Specify a custom input file
python visualize_results.py --input path/to/results.json
Show visualizations interactively instead of saving them
python visualize_results.py --show
Specify a custom output directory
python visualize_results.py --output-dir my-visualizations

GitHub API Authentication

The script uses the GitHub API to check for your contributions. You’ll need a Personal Access Token with repository read permissions.

To create a token:

  1. Go to GitHub → Settings → Developer settings → Personal access tokens → Fine-grained tokens
  2. Generate a new token with repository read access permissions
  3. Provide this token when prompted by the script

For security, the token is stored in your system’s secure keyring and not in plain text.

Configuration

The script automatically creates a configuration file at ~/.swe-bench-analyzer.ini to store:

  • Your GitHub username
  • Dataset cache locations
  • GitHub API cache settings
  • Previous output file paths
  • Most recent analysis timestamp
  • Cache expiry configuration

This ensures that subsequent runs require minimal input from you.

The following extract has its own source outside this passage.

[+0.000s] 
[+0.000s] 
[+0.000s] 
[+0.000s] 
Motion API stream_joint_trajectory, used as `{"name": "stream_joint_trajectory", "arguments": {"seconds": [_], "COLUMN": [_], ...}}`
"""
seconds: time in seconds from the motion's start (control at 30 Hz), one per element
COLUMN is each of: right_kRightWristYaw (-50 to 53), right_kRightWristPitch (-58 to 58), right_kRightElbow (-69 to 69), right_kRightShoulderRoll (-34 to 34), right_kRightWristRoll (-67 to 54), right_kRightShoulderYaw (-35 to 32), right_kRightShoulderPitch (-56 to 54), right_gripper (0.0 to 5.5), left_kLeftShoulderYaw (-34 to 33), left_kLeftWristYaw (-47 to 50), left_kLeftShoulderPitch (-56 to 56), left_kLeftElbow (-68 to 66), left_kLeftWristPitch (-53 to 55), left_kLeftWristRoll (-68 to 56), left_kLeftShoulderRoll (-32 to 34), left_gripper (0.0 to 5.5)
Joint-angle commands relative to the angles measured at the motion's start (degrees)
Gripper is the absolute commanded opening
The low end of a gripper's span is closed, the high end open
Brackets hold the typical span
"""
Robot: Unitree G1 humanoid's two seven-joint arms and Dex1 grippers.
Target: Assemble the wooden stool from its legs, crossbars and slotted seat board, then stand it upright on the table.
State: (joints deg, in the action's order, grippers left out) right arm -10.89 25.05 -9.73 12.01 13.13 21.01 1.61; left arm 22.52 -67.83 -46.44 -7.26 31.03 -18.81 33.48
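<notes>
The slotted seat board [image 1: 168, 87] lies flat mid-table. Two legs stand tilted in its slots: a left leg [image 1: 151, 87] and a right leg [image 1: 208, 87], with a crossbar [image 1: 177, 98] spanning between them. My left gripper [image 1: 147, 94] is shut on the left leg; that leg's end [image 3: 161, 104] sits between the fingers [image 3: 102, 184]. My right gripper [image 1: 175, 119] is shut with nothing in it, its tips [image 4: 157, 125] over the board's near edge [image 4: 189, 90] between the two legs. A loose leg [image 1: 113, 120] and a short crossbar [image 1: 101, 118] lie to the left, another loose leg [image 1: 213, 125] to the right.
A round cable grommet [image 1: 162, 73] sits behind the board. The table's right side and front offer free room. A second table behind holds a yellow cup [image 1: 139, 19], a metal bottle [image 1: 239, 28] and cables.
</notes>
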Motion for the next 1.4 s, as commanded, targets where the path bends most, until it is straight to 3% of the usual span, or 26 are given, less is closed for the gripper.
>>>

The GitHub API cache is stored in ~/.swe-bench-cache/github by default, but can be changed via the configuration file or command-line arguments.

Output Format

Results are saved as a JSON file with the following structure:

{
  "metadata": {
    "username": "your-username",
    "datasets": ["swe-bench", "swe-bench-verified"],
    "analysis_mode": "github_api",
    "date_analyzed": "2025-02-26 14:30:22",
    "count": 5,
    "cache_stats": {
      "enabled": true,
      "hits": 12,
      "misses": 3,
      "hit_rate": "80.0%"
    }
  },
  "results": [
    {
      "instance_id": "sympy__sympy-22914",
      "repo": "sympy/sympy",
      "contribution_types": ["author", "mentioned_in_problem"],
      "title": "Fix precision handling in Number class",
      "url": "https://github.com/sympy/sympy/issues/22914",
      "created_at": "2022-01-15T12:34:56Z",
      "dataset_name": "swe-bench",
      "dataset_info": {
        "problem_statement": "...",
        "hints_text": "..."
      },
      "github_info": {
        "issue_found": true,
        "comment_count": 5,
        "from_cache": true
      }
    },
    ...
  ]
}

Troubleshooting

GitHub API Caching

The script now caches GitHub API responses locally to:

  1. Speed up subsequent runs
  2. Reduce GitHub API rate limit usage
  3. Allow offline analysis of previously fetched data

By default, cached responses expire after 7 days. You can:

  • Change the expiry time with --cache-expiry
  • Clear the cache with --clear-cache
  • Disable caching with --no-cache
  • Specify a custom cache location with --github-cache-dir

Rate Limiting

If you encounter GitHub API rate limits, the script will:

  1. First use cached responses if available
  2. Automatically pause and wait for the rate limit to reset if needed
  3. Report cache hit/miss statistics to help you optimize

Missing Dependencies

If you’re missing required packages, the script will show an error message with installation instructions.

Dataset Download Issues

If the script can’t download the datasets:

  1. Check your internet connection
  2. Try specifying a different cache directory with --cache-dir
  3. Download the datasets manually and provide the file path with --dataset

License

This script is provided as-is under the MIT License.

Acknowledgements

This entire project, including both the analyzer and visualization code, was generated with Claude Code with some initial help from Grok DeepSearch to explore the SWE-bench dataset structure. The visualizations, data processing logic, and GitHub API integration were all created through conversations with Claude.